A experiência de outros países mostra que o problema não é exclusivo de Cuba. A dengue, por exemplo, é registrada no Brasil desde os anos 1980 e vem se expandindo para regiões antes consideradas de baixo risco, inclusive em países desenvolvidos. A chikungunya, identificada na África na década de 1950, espalhou-se rapidamente nas últimas décadas, enquanto o vírus oropouche, detectado pela primeira vez no Caribe, já provocou dezenas de surtos na Amazônia brasileira.
Relatos de dor e sequelas prolongadas
Entrevistas com moradores da ilha revelam um padrão de sofrimento intenso. Dores articulares incapacitantes, febre acima de 39 °C e erupções cutâneas são descritas como marcas comuns da infecção. Mesmo após o fim da fase aguda, muitos pacientes relatam limitações persistentes, com dificuldade para realizar tarefas simples semanas ou meses depois.
A incerteza sobre o diagnóstico exato — se dengue, chikungunya, oropouche ou uma combinação — é frequente, já que exames laboratoriais são raros. Em muitos casos, a recomendação médica se resume à hidratação e ao uso de analgésicos básicos, quando disponíveis.
Sistema de saúde no limite
Embora Cuba historicamente se apresente como uma potência médica, com forte formação profissional e avanços na biotecnologia, a crise econômica dos últimos anos deteriorou profundamente o setor. Hospitais operam sem equipamentos adequados, faltam materiais de higiene e medicamentos essenciais, e a saída de milhares de médicos para o exterior agravou a sobrecarga dos profissionais que permaneceram no país.
Salários baixos, plantões sem cobertura e serviços colapsados tornaram-se rotina. Diante desse cenário, a confiança da população no sistema de saúde diminuiu de forma acentuada.
Ambiente favorece a transmissão
Além das dificuldades no atendimento, fatores estruturais contribuem para a disseminação das doenças. Apagões frequentes impedem o uso de ventiladores e ar-condicionado, facilitando a proliferação de mosquitos. A escassez de água e o acúmulo de lixo em áreas urbanas criam condições ideais para os vetores.
Segundo a OMS/Opas, medidas de vigilância epidemiológica e controle de vetores foram adotadas, com foco nas áreas de maior transmissão. Ainda assim, a combinação entre crise sanitária, infraestrutura precária e mudanças ambientais mantém elevado o risco de novos surtos.

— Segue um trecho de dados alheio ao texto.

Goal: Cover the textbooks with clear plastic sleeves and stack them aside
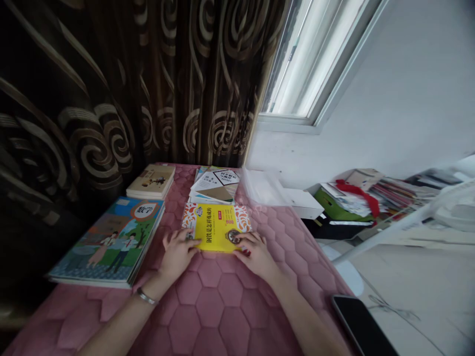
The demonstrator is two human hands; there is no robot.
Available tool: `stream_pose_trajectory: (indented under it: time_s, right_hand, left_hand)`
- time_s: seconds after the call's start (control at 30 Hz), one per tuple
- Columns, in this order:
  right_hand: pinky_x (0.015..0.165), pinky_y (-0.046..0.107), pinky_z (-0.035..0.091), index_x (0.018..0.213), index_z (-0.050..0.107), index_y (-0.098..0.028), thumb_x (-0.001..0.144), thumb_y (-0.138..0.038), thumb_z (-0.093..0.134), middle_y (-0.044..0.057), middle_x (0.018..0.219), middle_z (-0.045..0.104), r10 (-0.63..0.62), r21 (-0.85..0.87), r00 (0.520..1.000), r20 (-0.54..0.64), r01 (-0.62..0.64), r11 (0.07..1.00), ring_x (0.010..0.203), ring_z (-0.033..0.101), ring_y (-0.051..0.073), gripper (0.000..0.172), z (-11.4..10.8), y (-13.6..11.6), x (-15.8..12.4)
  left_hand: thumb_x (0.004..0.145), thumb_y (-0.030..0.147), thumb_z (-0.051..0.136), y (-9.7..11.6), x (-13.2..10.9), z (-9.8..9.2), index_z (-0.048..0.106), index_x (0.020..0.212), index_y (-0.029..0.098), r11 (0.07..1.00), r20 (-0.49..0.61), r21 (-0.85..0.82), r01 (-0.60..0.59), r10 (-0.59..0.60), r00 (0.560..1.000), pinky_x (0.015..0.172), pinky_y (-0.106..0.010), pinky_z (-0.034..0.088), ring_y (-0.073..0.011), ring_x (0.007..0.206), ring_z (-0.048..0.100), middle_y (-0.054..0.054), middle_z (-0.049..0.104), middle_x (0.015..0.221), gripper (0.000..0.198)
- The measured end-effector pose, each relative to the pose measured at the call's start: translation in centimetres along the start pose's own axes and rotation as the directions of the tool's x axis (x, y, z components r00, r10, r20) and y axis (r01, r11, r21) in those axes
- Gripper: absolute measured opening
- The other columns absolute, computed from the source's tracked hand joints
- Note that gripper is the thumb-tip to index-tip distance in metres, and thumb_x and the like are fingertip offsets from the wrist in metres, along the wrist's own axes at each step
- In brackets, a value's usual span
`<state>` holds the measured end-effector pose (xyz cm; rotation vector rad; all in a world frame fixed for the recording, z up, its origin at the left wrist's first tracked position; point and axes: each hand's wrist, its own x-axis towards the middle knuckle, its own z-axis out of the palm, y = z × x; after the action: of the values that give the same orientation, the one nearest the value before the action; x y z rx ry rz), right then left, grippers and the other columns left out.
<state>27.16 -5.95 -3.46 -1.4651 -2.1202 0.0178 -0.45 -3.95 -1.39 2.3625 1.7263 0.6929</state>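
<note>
A book with a yellow cover (211, 225) and orange-and-white patterned ends lies in the middle of the pink quilted cover (210, 296). My left hand (180, 252) has its fingers on the book's left end, with the thumb at the near edge. At the right end, my right hand (256, 254) grips it the same way, fingers curled over the cover beside a round picture. Just behind it sits a stack of white-covered books (218, 185). To the left is a pile of large textbooks (111, 242) with two cartoon figures on the top cover.
Small beige books (152, 182) are stacked at the back left, near a dark patterned curtain (178, 84). A clear plastic bag (265, 188) and white box (304, 203) sit at the far right. A phone (363, 326) lies by the right edge. Beyond stands a white fan (456, 207).
</note>
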Motion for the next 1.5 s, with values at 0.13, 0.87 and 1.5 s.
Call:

Mortes subnotificadas e futuro incerto
Enquanto o governo mantém os números oficiais, cresce a preocupação com a subnotificação de óbitos e, sobretudo, com as consequências de longo prazo das infecções. As sequelas articulares e neurológicas relatadas por pacientes levantam dúvidas sobre o impacto futuro da epidemia na saúde pública e na capacidade de trabalho da população.
Em um país já marcado por dificuldades econômicas profundas, a expansão silenciosa das arboviroses adiciona uma nova camada de incerteza ao cotidiano cubano — e reforça a sensação de que, para muitos, o pior ainda pode não ter passado.